### TO DO
In the records below, begin at the line that has "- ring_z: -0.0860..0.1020" and stop after the line that has "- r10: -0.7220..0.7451"; quote those lines verbatim and nothing more.

━━━ EXTRACTED INFORMATION

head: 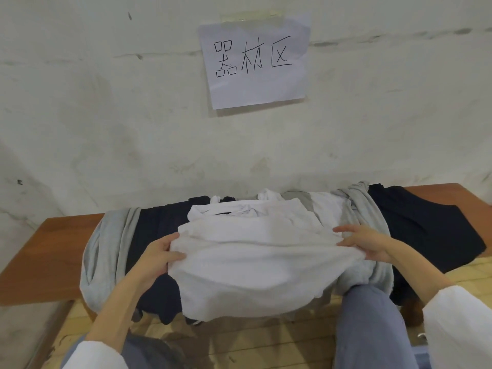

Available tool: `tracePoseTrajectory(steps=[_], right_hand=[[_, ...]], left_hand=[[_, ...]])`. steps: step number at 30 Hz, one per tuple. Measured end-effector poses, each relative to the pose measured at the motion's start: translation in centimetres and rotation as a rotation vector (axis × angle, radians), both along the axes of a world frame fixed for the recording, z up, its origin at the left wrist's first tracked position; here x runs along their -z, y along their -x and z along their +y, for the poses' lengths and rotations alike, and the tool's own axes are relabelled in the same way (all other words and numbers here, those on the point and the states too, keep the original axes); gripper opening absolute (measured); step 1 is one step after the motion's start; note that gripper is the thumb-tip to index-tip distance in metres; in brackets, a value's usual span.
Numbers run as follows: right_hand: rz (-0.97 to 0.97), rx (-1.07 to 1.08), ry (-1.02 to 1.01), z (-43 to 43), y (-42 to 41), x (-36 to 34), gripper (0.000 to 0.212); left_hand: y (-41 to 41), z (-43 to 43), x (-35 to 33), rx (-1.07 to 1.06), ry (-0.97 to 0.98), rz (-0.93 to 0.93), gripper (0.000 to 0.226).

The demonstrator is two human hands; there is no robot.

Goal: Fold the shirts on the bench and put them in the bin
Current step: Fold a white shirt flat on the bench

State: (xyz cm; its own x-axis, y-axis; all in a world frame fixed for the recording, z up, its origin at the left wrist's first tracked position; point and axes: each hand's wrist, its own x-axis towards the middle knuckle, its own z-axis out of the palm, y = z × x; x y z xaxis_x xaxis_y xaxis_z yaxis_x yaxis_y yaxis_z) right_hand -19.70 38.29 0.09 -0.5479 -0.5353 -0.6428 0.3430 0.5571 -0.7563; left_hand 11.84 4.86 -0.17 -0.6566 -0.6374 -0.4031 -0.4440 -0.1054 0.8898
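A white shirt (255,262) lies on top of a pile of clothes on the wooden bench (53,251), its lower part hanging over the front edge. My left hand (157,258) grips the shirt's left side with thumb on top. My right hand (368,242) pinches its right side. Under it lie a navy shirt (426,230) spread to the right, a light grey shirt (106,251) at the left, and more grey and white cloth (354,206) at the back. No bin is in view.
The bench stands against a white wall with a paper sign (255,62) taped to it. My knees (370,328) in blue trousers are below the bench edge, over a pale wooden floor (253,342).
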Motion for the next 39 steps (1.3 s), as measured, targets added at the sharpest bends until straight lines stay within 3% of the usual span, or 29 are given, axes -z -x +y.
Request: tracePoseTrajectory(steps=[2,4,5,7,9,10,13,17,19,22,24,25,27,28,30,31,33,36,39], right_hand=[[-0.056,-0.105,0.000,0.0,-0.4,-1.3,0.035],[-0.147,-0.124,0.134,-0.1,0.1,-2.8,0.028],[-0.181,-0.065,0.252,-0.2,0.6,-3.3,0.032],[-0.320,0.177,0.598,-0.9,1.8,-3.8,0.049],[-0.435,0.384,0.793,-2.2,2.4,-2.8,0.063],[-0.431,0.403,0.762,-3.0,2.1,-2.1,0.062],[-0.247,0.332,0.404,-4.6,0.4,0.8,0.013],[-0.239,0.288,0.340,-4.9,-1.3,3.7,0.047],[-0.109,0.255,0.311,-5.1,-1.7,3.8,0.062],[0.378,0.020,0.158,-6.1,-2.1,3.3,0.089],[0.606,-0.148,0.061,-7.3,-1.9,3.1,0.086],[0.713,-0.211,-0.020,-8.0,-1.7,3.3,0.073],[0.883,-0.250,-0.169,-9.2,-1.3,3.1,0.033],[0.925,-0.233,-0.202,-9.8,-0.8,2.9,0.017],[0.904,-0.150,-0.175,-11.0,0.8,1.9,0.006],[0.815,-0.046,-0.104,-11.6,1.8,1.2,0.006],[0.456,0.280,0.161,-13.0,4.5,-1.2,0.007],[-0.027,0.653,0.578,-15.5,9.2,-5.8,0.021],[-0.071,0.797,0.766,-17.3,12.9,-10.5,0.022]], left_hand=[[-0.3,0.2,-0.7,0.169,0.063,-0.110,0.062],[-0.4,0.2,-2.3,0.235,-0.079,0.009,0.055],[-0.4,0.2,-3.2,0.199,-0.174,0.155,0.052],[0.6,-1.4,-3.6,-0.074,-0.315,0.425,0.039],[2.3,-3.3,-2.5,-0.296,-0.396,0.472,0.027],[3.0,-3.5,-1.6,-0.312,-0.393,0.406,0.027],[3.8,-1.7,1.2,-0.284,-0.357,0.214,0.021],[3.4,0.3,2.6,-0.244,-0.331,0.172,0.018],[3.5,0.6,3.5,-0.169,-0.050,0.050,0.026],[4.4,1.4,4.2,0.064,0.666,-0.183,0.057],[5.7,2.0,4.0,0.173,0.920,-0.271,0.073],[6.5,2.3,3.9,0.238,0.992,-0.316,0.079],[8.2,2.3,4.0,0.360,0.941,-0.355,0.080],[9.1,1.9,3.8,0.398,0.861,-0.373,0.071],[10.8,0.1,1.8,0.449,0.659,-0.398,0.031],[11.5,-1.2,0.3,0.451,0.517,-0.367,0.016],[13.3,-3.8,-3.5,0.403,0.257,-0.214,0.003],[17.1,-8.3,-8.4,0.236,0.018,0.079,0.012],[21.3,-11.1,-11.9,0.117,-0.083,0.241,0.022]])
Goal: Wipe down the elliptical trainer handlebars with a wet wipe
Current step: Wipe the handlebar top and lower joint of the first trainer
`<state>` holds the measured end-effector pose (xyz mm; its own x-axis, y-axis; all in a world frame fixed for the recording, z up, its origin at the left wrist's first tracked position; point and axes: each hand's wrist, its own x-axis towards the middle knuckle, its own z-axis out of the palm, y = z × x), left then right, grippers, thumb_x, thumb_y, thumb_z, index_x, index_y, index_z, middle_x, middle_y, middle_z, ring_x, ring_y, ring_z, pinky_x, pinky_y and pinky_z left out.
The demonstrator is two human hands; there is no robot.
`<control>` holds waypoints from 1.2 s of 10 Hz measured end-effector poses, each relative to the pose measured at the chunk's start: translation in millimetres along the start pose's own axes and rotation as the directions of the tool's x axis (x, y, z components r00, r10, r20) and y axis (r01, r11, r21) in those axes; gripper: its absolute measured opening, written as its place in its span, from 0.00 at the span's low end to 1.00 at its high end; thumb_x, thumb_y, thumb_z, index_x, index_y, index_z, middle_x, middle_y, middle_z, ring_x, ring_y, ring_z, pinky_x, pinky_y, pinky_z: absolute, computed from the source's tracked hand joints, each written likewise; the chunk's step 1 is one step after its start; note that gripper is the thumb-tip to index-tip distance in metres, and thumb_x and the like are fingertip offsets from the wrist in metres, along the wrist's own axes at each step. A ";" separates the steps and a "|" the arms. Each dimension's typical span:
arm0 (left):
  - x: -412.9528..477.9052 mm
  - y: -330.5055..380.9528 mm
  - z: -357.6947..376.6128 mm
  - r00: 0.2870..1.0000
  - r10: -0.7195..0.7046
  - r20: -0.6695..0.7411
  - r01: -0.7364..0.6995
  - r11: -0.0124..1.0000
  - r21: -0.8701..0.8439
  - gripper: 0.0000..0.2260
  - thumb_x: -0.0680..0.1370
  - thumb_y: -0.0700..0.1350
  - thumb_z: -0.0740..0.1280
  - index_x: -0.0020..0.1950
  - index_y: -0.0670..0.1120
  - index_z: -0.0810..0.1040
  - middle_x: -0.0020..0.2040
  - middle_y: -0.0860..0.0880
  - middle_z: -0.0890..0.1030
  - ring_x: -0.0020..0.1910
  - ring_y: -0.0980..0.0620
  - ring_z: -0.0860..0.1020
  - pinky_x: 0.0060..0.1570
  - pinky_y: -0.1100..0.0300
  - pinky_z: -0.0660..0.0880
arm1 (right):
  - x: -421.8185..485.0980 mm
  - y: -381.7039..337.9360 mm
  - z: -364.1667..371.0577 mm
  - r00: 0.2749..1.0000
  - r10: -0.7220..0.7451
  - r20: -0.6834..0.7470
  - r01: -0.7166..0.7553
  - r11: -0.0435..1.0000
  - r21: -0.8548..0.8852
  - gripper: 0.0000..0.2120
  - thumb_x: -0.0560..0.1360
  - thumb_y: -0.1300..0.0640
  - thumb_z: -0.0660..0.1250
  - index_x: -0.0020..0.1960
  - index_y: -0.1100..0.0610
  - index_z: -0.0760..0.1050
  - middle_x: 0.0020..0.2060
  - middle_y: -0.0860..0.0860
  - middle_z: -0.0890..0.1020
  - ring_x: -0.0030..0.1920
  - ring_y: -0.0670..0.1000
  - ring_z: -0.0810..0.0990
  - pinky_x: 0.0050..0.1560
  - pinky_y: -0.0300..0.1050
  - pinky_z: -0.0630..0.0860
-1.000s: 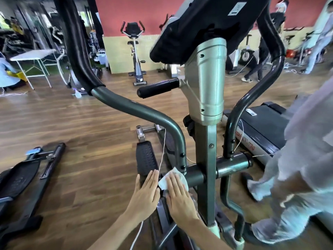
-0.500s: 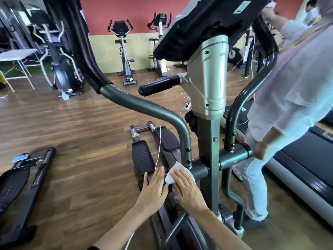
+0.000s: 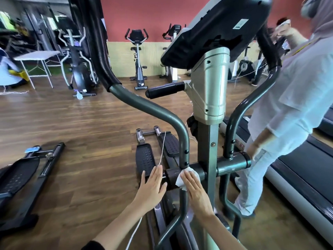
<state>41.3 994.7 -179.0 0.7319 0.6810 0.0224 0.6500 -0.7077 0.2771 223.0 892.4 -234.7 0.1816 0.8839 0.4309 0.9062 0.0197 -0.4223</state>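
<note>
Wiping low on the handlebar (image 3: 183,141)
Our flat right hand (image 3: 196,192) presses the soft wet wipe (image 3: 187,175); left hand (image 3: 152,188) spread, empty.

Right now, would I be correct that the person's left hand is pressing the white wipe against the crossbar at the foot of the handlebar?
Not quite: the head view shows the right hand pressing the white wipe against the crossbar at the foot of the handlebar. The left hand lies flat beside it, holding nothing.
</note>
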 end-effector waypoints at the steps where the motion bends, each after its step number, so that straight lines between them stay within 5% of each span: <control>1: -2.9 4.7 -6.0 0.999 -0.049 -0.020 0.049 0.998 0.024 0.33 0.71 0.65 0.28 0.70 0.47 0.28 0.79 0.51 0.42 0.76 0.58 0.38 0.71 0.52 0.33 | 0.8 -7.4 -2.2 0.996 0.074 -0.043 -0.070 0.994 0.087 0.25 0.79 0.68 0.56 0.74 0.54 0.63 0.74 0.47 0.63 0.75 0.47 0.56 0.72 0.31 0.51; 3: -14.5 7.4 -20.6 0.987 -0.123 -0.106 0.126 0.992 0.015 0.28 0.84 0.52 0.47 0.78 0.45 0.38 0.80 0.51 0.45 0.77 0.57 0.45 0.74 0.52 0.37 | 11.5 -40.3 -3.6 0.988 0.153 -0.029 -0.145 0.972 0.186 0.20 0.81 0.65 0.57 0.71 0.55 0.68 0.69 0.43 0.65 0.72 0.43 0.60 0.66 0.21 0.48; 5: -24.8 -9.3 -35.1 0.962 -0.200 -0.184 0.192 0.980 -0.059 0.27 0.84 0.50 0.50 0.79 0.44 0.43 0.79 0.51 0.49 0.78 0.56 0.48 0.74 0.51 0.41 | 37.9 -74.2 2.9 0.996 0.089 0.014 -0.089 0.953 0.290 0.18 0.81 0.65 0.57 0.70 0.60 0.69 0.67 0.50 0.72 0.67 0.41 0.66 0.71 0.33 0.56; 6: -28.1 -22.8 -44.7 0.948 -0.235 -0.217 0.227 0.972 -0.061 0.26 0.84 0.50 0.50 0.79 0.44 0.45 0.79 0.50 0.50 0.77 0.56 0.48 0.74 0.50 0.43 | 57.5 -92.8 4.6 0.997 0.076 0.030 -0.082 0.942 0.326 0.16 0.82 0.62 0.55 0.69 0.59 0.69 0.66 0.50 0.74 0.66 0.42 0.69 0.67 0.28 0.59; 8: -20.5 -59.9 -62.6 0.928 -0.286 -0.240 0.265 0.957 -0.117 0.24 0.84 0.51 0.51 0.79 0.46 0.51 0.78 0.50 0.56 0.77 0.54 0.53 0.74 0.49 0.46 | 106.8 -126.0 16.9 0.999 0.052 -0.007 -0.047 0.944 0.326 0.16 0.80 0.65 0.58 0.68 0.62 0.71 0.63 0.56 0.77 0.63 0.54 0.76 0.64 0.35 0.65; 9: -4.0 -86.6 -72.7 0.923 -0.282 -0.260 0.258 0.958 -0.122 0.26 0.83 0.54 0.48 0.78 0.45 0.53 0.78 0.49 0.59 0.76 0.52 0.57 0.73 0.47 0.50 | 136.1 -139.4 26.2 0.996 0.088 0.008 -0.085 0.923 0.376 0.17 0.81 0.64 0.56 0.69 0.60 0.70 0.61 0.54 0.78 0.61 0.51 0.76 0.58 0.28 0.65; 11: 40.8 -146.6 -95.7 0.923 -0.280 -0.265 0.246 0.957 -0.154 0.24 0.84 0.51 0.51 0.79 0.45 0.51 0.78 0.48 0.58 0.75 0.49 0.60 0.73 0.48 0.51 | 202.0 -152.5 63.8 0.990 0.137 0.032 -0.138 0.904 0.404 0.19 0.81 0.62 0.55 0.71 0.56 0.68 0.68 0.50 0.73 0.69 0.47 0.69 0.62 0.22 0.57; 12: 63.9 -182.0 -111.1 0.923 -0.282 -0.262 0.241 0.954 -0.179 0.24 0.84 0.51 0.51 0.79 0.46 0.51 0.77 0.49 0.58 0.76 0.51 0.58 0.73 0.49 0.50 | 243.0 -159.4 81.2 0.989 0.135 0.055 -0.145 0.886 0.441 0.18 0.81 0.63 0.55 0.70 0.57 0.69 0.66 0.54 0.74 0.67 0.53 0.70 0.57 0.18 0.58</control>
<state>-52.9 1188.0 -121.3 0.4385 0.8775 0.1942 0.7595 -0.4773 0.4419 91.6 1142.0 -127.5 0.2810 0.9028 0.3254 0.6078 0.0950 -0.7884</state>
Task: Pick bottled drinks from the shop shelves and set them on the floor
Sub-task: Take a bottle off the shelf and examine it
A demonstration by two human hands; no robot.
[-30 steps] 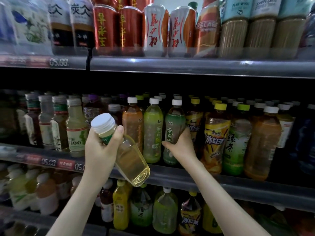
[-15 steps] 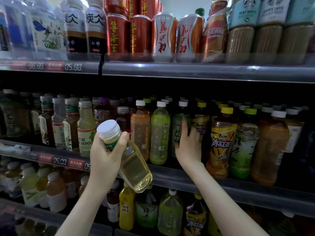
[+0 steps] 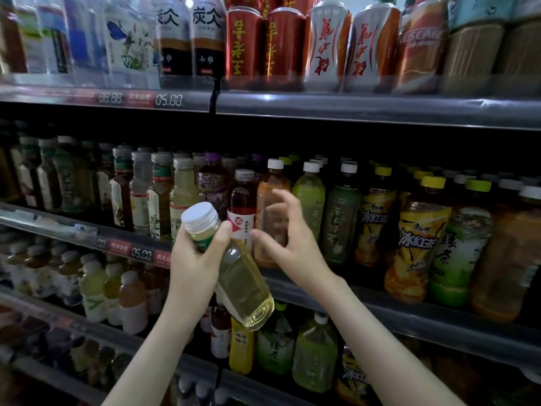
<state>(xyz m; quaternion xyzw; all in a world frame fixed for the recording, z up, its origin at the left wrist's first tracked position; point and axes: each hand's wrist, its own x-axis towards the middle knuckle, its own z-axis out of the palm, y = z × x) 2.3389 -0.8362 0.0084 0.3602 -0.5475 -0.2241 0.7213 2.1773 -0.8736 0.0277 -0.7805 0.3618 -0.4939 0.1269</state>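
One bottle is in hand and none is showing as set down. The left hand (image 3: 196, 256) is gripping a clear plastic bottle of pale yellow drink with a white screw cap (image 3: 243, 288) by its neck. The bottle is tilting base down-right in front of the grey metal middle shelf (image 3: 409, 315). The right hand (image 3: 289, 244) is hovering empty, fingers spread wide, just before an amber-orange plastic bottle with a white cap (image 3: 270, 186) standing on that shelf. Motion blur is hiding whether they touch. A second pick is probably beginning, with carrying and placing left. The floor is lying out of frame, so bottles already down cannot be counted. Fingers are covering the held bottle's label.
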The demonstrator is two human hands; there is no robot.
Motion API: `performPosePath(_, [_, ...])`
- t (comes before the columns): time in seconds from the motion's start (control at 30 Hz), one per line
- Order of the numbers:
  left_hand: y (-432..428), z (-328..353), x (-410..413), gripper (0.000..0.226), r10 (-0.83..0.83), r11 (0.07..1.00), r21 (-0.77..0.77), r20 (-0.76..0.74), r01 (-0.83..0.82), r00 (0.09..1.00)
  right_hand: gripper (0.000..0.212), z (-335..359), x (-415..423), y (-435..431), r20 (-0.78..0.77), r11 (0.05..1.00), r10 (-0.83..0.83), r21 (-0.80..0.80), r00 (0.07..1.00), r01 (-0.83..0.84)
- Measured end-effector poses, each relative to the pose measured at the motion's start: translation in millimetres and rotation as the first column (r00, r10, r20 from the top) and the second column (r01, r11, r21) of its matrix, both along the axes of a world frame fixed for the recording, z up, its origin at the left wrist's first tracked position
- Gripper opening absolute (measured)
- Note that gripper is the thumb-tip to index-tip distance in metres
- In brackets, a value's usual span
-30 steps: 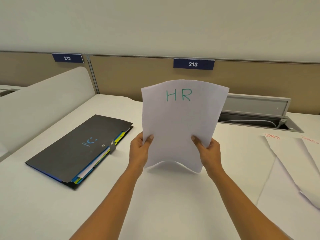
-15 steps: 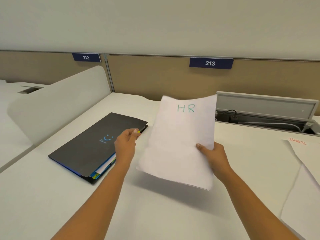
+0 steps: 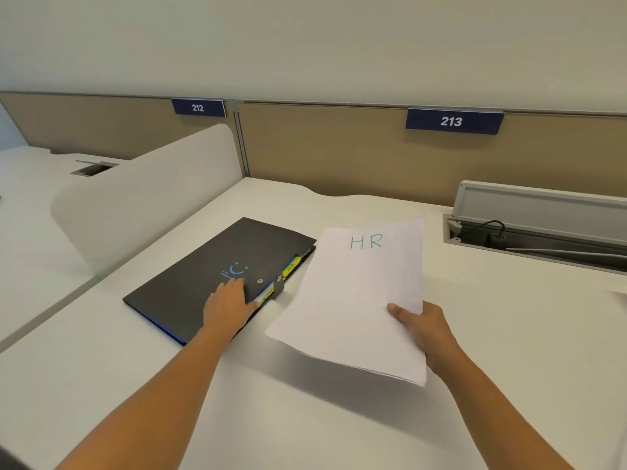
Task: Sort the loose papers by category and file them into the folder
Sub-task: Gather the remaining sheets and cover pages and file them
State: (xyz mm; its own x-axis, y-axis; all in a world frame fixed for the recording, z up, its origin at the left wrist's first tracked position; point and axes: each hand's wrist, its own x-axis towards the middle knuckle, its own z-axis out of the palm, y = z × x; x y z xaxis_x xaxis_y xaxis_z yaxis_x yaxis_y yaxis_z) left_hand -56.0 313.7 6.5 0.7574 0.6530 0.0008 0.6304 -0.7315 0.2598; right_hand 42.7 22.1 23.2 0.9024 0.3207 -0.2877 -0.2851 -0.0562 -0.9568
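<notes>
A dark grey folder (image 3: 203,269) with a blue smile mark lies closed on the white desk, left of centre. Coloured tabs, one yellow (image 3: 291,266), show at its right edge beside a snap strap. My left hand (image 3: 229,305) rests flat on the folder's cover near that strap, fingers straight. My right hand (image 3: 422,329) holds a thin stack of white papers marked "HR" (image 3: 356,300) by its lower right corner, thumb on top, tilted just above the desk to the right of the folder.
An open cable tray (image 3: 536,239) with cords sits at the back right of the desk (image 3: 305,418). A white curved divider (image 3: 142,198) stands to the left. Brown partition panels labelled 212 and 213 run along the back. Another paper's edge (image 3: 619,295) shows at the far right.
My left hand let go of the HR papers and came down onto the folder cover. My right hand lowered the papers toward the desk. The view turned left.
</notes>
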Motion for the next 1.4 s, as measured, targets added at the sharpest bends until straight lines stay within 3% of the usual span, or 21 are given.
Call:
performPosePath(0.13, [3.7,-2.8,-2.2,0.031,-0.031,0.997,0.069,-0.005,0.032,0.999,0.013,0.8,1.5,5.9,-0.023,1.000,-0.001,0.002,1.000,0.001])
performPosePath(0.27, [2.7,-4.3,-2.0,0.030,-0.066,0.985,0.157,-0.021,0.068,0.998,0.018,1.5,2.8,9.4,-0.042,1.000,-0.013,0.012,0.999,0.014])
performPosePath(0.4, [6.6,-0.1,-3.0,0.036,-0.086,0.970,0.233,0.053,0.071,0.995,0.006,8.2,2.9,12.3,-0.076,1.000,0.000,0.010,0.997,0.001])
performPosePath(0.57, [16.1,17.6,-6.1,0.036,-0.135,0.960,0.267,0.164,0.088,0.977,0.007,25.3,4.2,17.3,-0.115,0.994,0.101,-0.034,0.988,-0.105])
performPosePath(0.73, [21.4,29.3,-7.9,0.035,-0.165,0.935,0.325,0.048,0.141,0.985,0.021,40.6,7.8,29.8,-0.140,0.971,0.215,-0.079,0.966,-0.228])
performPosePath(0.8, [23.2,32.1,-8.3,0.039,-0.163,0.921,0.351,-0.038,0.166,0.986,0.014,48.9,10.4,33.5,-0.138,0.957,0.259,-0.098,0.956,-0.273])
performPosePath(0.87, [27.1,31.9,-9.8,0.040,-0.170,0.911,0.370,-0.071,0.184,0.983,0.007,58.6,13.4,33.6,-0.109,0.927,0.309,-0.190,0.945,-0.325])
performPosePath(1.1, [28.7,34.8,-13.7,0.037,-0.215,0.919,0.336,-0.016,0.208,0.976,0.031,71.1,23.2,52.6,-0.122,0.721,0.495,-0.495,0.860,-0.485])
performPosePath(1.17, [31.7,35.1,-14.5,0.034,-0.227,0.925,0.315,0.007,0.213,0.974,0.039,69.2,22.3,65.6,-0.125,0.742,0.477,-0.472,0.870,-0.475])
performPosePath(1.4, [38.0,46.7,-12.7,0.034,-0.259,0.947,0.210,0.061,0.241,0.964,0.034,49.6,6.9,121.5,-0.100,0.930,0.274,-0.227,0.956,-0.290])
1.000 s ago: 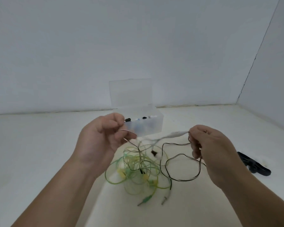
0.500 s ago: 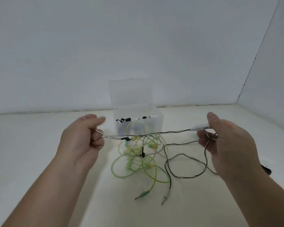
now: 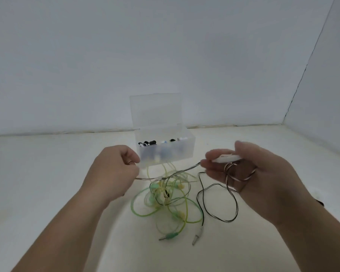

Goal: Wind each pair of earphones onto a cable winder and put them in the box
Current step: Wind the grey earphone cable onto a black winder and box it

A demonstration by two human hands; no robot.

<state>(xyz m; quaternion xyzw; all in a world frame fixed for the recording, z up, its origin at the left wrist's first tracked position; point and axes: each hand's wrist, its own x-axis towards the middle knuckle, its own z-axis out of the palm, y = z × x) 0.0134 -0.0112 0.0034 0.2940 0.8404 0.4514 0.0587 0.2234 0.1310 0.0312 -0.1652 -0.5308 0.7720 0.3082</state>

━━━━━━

### REPLY TO THE TASK
  - ring_z: -0.0860..0.1020
  - pinky_x: 0.0060..0.1570
  - pinky_y: -0.1100..0.0300
  - pinky_z: -0.0660..0.0880
arm1 (right):
  - x: -421.8185..485.0980 mm
  - y: -381.7039..337.9360 mm
  - z: -364.1667..371.0577 mm
  - r00: 0.2749..1.0000
  - r10: -0.7220..0.7451

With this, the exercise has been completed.